Exercise brief:
Repeat the listing that comes next, leaving nothing out and changing nothing.

Exercise data:
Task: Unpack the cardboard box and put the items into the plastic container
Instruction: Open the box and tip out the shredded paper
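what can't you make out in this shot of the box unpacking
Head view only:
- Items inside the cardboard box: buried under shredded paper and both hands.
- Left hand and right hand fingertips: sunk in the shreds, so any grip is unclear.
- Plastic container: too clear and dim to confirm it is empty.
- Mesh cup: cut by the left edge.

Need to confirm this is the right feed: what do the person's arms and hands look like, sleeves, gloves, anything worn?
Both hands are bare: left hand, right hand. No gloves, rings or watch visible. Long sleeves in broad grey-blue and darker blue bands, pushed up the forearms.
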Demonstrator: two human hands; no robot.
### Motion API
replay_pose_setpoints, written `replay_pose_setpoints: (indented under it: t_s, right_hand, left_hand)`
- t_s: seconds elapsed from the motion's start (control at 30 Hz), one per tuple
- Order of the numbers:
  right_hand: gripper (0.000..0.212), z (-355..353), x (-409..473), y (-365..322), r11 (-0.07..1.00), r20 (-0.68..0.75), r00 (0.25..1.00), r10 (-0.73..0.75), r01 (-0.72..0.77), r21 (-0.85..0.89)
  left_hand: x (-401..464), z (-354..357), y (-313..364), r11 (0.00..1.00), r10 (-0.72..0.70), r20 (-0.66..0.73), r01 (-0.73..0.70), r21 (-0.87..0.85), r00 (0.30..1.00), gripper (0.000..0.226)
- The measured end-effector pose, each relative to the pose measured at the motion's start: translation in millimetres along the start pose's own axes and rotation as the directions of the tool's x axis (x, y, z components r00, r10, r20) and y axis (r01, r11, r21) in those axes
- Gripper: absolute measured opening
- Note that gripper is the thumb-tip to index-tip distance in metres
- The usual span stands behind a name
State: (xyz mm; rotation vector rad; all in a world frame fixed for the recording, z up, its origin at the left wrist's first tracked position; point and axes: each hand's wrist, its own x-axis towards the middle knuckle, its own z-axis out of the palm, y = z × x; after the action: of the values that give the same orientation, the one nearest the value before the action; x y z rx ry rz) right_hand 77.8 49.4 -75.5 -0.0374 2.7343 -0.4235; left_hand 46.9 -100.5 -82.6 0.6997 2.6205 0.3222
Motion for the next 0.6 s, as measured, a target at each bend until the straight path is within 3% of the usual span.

Answer below:
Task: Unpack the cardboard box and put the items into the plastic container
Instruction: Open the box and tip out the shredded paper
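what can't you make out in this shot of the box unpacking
Head view only:
- Items inside the cardboard box: buried under shredded paper and both hands.
- Left hand and right hand fingertips: sunk in the shreds, so any grip is unclear.
- Plastic container: too clear and dim to confirm it is empty.
- Mesh cup: cut by the left edge.

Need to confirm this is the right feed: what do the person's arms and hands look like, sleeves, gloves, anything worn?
Both hands are bare: left hand, right hand. No gloves, rings or watch visible. Long sleeves in broad grey-blue and darker blue bands, pushed up the forearms.
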Demonstrator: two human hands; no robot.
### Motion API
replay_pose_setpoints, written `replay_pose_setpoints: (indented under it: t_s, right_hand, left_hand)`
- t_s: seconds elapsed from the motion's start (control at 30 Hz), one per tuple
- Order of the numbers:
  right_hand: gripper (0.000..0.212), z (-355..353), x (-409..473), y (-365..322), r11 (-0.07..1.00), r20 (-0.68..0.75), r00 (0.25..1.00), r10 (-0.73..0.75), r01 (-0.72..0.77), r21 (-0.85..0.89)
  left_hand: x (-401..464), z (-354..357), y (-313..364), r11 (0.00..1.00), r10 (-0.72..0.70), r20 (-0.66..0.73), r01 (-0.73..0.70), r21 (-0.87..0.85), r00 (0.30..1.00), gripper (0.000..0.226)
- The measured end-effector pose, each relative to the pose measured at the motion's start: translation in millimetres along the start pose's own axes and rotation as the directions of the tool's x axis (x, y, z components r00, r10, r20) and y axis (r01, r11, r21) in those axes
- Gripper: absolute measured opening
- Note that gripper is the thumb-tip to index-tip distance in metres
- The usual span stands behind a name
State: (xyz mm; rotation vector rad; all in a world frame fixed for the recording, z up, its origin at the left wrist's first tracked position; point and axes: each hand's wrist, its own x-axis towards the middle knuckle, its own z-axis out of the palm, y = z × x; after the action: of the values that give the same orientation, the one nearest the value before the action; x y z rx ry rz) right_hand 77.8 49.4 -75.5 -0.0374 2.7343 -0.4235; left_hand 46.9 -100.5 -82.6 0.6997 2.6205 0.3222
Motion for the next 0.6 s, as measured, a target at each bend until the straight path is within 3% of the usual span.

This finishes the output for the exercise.